Transcribe exactly the line that contains "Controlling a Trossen" and every line below it in the listing, through the last, and no other lines.

*** Opening Source data ***

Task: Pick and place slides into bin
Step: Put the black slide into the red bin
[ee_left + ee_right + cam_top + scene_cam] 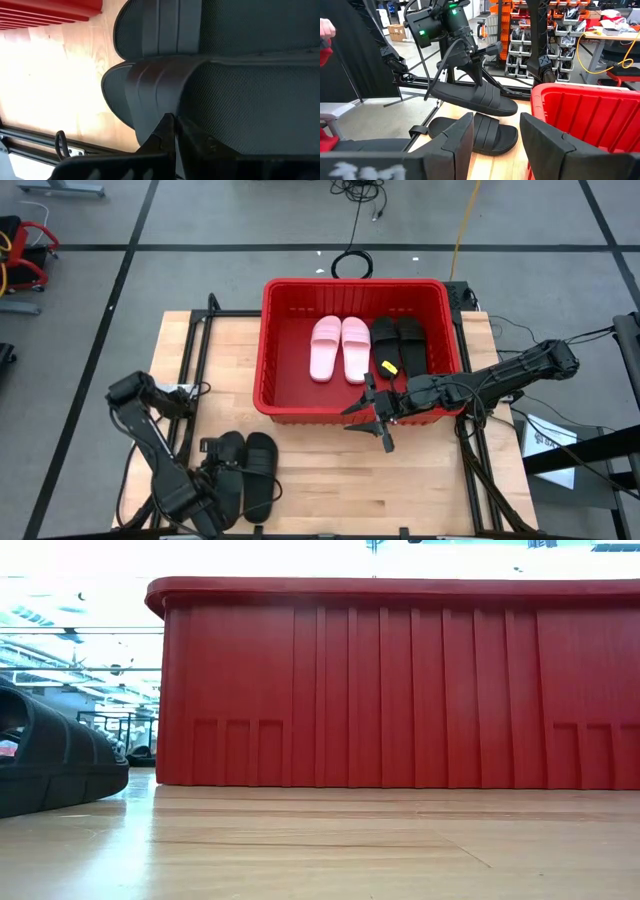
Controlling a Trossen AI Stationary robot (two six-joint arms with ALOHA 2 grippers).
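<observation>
the left gripper (215,480), at the near left of the table (330,470), is clamped shut on the edge of a black slide (472,97). the right wrist view shows this slide lifted clear of its mate (477,132), which lies flat on the wood. to do the carry well, keep the slide level and raise it above the bin (290,405) rim before crossing, then drop it in the bare left part. the right gripper (380,418) hovers over the bin's near wall, jaws wide and empty. farther in, two pink slides (340,348) and two black ones (398,342) lie inside. the low view shows only the bin's ribbed wall, hiding its contents; the high view reveals them.
</observation>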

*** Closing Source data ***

- [Exercise solution]
Controlling a Trossen AI Stationary robot (two six-joint arms with ALOHA 2 grippers).
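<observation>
the left gripper (215,480), at the near left of the table (330,470), is clamped shut on the edge of a black slide (472,97). the right wrist view shows this slide lifted clear of its mate (477,132), which lies flat on the wood. to do the carry well, keep the slide level and raise it above the bin (290,405) rim before crossing, then drop it in the bare left part. the right gripper (380,418) hovers over the bin's near wall, jaws wide and empty. farther in, two pink slides (340,348) and two black ones (398,342) lie inside. the low view shows only the bin's ribbed wall, hiding its contents; the high view reveals them.
</observation>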

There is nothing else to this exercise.